§ **Work request**
Using the material below, print a verbatim copy of every line from the one containing "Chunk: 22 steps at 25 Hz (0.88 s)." through the one containing "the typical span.", inclusive, and omit the pictures.
(Exercise material Opens)
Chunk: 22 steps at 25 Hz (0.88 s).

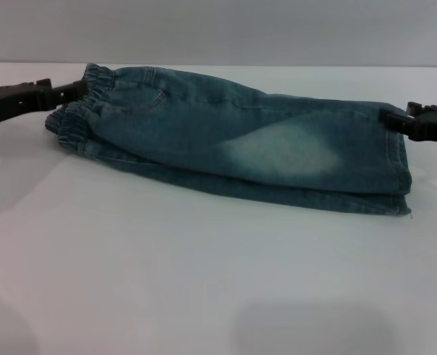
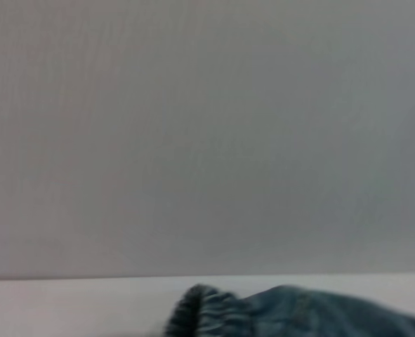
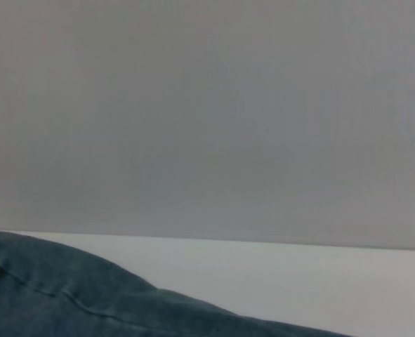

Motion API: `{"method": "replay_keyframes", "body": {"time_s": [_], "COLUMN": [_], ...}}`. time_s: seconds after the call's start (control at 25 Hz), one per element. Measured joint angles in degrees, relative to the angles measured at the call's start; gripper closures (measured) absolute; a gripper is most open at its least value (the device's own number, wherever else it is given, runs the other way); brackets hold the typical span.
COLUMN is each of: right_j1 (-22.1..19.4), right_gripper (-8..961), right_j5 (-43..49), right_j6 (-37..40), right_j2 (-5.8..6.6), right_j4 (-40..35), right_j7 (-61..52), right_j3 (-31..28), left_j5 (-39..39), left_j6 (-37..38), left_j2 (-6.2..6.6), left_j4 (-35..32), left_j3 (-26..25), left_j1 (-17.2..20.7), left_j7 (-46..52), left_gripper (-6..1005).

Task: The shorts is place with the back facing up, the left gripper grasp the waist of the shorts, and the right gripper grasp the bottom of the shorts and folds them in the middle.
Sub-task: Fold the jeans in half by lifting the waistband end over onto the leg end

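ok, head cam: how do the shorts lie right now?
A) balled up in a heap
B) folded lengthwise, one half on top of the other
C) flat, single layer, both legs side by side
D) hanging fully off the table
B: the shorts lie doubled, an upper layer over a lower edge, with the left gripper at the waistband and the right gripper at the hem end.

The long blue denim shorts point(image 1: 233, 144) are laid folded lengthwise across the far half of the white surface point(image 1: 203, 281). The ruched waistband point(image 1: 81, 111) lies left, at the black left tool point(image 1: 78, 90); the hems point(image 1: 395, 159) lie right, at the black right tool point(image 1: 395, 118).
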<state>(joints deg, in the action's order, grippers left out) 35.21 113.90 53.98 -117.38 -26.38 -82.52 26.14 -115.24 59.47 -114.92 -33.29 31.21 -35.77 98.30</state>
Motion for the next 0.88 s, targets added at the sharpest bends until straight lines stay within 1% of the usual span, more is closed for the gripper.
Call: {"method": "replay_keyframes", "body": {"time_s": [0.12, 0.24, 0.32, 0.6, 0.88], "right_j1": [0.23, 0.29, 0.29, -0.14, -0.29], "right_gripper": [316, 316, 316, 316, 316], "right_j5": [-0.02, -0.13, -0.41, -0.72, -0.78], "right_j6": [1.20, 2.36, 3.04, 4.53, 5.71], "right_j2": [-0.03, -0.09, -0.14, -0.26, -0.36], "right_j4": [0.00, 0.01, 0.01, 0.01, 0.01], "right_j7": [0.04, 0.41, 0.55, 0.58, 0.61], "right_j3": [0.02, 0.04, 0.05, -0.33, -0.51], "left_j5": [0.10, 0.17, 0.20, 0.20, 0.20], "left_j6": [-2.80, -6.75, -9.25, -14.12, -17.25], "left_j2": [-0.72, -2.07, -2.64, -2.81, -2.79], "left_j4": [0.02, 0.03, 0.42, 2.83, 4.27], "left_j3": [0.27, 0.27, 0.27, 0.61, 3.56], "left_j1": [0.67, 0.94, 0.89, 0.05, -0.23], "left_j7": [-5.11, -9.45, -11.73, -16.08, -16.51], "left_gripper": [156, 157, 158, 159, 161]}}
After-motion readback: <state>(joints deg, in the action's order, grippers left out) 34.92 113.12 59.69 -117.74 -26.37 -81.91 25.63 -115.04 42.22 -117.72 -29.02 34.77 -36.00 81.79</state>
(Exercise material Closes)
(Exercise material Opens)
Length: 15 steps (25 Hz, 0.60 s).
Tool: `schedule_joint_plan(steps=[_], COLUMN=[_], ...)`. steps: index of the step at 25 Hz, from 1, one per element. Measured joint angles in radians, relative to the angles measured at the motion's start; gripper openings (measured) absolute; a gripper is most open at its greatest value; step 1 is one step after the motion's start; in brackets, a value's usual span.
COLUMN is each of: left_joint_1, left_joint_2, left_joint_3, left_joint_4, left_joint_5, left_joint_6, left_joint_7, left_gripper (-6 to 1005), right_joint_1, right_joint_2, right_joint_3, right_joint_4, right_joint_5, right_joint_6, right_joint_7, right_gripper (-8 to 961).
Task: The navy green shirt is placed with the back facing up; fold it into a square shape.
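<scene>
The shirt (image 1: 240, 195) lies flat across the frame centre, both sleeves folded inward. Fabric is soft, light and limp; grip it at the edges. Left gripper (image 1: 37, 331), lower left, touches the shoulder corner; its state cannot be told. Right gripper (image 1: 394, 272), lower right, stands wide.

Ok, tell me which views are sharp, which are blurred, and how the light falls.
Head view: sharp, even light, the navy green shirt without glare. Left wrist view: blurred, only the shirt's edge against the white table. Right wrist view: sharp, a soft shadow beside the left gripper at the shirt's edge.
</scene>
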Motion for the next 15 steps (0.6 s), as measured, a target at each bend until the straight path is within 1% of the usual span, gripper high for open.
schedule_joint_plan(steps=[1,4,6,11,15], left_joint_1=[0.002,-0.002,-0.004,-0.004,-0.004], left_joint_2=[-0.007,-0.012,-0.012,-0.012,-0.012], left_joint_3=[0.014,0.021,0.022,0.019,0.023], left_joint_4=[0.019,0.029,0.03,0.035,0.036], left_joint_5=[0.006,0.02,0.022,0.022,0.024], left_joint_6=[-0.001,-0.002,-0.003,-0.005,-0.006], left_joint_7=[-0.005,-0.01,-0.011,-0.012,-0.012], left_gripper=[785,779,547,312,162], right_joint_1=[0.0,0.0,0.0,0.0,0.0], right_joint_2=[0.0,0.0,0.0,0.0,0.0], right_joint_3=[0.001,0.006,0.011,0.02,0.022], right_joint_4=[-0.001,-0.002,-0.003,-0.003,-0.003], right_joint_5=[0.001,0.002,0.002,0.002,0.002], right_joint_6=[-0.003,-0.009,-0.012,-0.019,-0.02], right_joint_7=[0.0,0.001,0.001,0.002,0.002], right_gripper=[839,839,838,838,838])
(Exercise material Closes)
§ **Exercise result**
Chunk: 22 steps at 25 Hz (0.88 s).


Motion API: `{"method": "replay_keyframes", "body": {"time_s": [_], "COLUMN": [_], ...}}`. time_s: seconds after the call's start (control at 25 Hz), one per element. Measured joint angles in degrees, relative to the angles measured at the call's start; gripper closures (measured) absolute; a gripper is most open at its least value (the device's own number, wherever else it is given, runs the other way); brackets hold the typical span.

This answer leaves nothing further to address.